MySQL Bugs: #11614: Clob send as UTF-8 gets truncated if UTF-encoding is longer then string in char

Bug #11614	Clob send as UTF-8 gets truncated if UTF-encoding is longer then string in char
Submitted:	28 Jun 2005 14:16	Modified:	17 Oct 2005 19:42
Reporter:	Roland Littwin	Email Updates:
Status:	Closed	Impact on me:	None
Category:	Connector / J	Severity:	S2 (Serious)
Version:	3.1.10	OS:	Any (All)
Assigned to:	Mark Matthews	CPU Architecture:	Any

Description:
If a Clob is stored, which contains characters, which translated in UTF-8 have more than 1 byte, the additional increase in bytes causes the trailing characters to get truncated.
 E.g. storing the string "öööö" results in "öö" in the database because the 4 characters need 8 bytes as utf8-stream and only 4 byte are stored.

How to repeat:
Create table with clob and UTF-8 encoding and write Clob with non-ASCII characters.

Suggested fix:
In class StringUtils use the following Version which has only one line extra to correct the length of the array:
// if String to UTF-8 conversion length increses for non-ASCII chars
length+=temp.length-c.length; // use difference in arrray-length for difference

	public static final byte[] getBytes(char[] c,
			SingleByteCharsetConverter converter, String encoding,
			String serverEncoding, int offset, int length,
			boolean parserKnowsUnicode) throws SQLException {
		try {
			byte[] b = null;

			if (converter != null) {
				b = converter.toBytes(c, offset, length);
			} else if (encoding == null) {
				byte[] temp = new String(c).getBytes();

				b = new byte[length];
				System.arraycopy(temp, offset, b, 0, length);
			} else {
				String s = new String(c);

				byte[] temp = s.getBytes(encoding);

				// if String to UTF-8 conversion length increses for non-ASCII chars
				length+=temp.length-c.length; // use difference in arrray-length for difference
				b = new byte[length];
				System.arraycopy(temp, offset, b, 0, length);

				if (!parserKnowsUnicode && (encoding.equalsIgnoreCase("SJIS") //$NON-NLS-1$
						|| encoding.equalsIgnoreCase("BIG5") //$NON-NLS-1$
				|| encoding.equalsIgnoreCase("GBK"))) { //$NON-NLS-1$

					if (!encoding.equalsIgnoreCase(serverEncoding)) {
						b = escapeEasternUnicodeByteStream(b, s, offset, length);
					}
				}
			}

			return b;
		} catch (UnsupportedEncodingException uee) {
			throw new SQLException(Messages.getString("StringUtils.10") //$NON-NLS-1$
					+ encoding + Messages.getString("StringUtils.11"),
					SQLError.SQL_STATE_ILLEGAL_ARGUMENT); //$NON-NLS-1$
		}
	}

Could you please write here test case and table definition ?

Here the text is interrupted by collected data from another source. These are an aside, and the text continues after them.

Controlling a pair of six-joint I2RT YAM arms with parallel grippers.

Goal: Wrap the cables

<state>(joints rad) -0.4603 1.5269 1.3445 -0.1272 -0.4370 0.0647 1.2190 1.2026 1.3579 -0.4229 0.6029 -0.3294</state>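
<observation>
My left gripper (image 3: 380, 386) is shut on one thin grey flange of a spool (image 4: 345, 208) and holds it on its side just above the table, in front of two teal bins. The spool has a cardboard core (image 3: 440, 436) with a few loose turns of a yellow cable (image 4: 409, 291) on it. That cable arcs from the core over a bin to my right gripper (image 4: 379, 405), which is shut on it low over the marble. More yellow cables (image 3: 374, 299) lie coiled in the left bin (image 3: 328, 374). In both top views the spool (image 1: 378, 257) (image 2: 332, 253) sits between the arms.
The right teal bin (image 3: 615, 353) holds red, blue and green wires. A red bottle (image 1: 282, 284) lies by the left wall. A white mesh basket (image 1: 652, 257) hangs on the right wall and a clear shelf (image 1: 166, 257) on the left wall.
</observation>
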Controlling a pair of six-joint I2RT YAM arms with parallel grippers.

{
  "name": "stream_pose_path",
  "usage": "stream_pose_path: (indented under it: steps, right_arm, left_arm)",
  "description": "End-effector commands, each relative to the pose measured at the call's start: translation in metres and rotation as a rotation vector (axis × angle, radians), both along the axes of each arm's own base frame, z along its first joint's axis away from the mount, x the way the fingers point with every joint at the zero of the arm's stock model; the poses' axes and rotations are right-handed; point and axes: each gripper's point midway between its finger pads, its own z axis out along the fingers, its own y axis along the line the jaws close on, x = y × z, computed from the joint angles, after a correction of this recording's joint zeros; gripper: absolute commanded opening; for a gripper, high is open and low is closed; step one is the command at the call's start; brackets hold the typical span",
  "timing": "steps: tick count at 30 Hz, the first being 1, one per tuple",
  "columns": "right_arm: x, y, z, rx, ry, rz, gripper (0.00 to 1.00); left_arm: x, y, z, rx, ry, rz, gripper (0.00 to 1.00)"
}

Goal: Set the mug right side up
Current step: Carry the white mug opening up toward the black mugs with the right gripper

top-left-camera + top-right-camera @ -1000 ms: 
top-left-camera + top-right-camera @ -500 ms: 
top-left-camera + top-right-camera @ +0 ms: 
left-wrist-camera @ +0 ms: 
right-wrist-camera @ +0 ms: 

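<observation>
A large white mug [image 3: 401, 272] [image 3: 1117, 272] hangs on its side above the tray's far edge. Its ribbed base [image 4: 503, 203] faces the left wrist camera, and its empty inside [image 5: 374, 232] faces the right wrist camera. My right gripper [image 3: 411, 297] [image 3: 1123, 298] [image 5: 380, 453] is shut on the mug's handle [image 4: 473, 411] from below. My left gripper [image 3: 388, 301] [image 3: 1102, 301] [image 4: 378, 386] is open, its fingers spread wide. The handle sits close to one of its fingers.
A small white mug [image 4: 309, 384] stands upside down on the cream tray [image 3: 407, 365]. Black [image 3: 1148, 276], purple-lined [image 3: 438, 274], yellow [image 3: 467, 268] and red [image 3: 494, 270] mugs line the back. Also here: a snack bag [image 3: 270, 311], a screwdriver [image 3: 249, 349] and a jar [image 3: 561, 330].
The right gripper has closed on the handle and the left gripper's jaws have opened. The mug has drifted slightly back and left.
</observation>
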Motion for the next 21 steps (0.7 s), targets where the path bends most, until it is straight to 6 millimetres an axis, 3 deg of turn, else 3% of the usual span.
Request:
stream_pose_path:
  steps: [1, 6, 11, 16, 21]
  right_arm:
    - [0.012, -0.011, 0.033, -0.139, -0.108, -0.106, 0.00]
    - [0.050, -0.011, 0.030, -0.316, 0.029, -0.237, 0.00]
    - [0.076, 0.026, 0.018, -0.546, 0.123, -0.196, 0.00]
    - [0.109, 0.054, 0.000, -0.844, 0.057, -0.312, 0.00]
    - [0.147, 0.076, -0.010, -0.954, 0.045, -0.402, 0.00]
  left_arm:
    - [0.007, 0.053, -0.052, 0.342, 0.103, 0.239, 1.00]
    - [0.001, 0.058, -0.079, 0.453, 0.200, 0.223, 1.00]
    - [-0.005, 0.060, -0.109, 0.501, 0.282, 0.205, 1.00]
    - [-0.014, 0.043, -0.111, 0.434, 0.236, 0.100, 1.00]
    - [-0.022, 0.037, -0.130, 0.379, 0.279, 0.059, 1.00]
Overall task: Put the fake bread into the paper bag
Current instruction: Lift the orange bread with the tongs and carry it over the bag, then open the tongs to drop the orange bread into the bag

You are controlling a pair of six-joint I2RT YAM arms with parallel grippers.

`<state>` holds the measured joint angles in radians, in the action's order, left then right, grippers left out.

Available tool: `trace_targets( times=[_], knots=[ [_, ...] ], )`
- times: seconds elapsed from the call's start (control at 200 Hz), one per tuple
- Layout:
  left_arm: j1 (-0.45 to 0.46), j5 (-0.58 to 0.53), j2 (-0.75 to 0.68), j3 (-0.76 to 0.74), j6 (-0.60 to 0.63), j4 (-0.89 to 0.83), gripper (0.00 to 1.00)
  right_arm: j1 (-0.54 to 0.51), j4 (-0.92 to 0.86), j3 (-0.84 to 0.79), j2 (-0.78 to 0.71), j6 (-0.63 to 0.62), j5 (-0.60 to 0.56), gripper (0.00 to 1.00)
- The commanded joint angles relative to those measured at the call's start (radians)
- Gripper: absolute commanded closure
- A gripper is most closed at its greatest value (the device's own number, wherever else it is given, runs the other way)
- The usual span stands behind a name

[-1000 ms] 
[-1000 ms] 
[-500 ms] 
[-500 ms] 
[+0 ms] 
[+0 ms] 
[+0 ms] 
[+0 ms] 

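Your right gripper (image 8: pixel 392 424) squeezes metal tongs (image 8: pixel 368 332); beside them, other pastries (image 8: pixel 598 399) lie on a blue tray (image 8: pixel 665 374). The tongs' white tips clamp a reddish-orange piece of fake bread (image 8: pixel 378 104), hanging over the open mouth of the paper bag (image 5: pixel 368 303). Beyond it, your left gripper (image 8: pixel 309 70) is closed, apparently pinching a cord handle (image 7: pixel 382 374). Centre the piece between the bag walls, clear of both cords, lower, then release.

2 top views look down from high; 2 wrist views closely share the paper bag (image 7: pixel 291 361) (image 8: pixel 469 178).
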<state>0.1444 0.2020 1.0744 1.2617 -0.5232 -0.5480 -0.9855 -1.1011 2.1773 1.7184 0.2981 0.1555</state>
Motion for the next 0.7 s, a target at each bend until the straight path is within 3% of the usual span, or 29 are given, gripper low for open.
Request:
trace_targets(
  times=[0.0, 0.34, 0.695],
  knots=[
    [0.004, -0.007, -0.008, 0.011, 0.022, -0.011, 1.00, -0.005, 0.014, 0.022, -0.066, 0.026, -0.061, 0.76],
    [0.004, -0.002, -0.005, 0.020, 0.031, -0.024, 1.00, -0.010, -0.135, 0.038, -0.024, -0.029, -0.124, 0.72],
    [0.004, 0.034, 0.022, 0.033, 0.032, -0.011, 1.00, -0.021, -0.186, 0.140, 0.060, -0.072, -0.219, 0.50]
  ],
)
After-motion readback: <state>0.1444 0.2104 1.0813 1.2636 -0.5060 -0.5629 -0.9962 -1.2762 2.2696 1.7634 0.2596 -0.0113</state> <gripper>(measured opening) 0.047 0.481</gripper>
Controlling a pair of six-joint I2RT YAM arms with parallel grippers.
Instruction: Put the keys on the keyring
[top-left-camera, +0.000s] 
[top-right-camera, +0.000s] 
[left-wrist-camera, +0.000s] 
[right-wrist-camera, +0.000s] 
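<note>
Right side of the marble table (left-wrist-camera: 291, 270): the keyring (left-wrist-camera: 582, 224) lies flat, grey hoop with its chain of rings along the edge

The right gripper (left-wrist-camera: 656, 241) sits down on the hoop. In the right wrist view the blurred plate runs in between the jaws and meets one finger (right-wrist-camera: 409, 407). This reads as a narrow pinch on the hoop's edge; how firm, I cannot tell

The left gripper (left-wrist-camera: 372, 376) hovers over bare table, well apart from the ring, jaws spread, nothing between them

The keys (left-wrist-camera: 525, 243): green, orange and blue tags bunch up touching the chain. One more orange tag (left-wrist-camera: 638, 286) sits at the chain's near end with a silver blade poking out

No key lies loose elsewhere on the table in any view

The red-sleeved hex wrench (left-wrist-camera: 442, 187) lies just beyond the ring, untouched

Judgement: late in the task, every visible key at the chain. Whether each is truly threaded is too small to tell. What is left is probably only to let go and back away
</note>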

Here a possible test case.

1. Create table and content

CREATE TABLE `kmng`.`error` (
  `id` INTEGER UNSIGNED NOT NULL AUTO_INCREMENT,
  `text` TEXT NOT NULL,
  PRIMARY KEY(`id`)
)
TYPE = MYISAM
CHARACTER SET utf8 COLLATE utf8_general_ci;

insert into error (id,text) values (1,'');

2. Call the following method and see what it enters. For mysql 4.1.12 it is ööö instead of öööööö as expected.

	public void writeLine(Connection con) throws SQLException {
		Statement st = con.createStatement();
		ResultSet res = st.executeQuery("SELECT text FROM error WHERE id=1");
		if(res.next()) {
			Clob c = res.getClob(1);
			c.truncate(0);
			c.setString(1,"öööööö");
			PreparedStatement stmt = con.prepareStatement ( "UPDATE error SET text = ? WHERE id=1");
			stmt.setClob ( 1, c );
			stmt.executeUpdate();
			stmt.close();
		}
		res.close();
		st.close();
	}

Tested on Win 2000 Sp4 , JDK 1.5, JDBC 3.1.8. Test case is attached

Test case in UTF-8

Attachment: test.java (text/java), 940 bytes.

First fix suggestion does not work correctly for clobs with more then 8192 byte and non-ascii characters. This is because getBytes is called in a loop for 8192 character chunks. So in the last chunk which is less than 8192 the unused charaters stored from the last iteration were also able to increase the byte array creted by encoding. The new fix converts only the first length characters so the problem does not occur.

Fix suggestion that works also for clobs > 8192 bytes and is also faster :-)

	public static final byte[] getBytes(char[] c,
			SingleByteCharsetConverter converter, String encoding,
			String serverEncoding, int offset, int length,
			boolean parserKnowsUnicode) throws SQLException {
		try {
			byte[] b = null;

			if (converter != null) {
				b = converter.toBytes(c, offset, length);
			} else if (encoding == null) {
				byte[] temp = new String(c).getBytes();

				b = new byte[length];
				System.arraycopy(temp, offset, b, 0, length);
			} else {
				String s = new String(c,0,length); // Copy only used part, so old chars from previos iteration don't disturb result

				byte[] temp = s.getBytes(encoding);

				// if String to UTF-8 conversion length increses for non-ASCII chars
				length =temp.length; // new length !!!
				b = new byte[length];
				System.arraycopy(temp, offset, b, 0, length);

				if (!parserKnowsUnicode && (encoding.equalsIgnoreCase("SJIS") //$NON-NLS-1$
						|| encoding.equalsIgnoreCase("BIG5") //$NON-NLS-1$
				|| encoding.equalsIgnoreCase("GBK"))) { //$NON-NLS-1$

					if (!encoding.equalsIgnoreCase(serverEncoding)) {
						b = escapeEasternUnicodeByteStream(b, s, offset, length);
					}
				}
			}

			return b;
		} catch (UnsupportedEncodingException uee) {
			throw new SQLException(Messages.getString("StringUtils.10") //$NON-NLS-1$
					+ encoding + Messages.getString("StringUtils.11"),
					SQLError.SQL_STATE_ILLEGAL_ARGUMENT); //$NON-NLS-1$
		}
	}

I encountered the same problem: a text field corrupted because it contains UTF-8 characters and is longer than 8192 characters.

The problem occurs with at least the 3.1.8 and 3.1.10 versions but it does not with the 3.2.0-alpha version.

The last fix works fine but I think patching the other cases of the surrounding condition would be better (I put a patch here: http://esca.idm.fr/~bozo/mysql/mysql-clob-utf8.patch)

It would nice to have a stable release with this correction.

Regards,

Arnaud.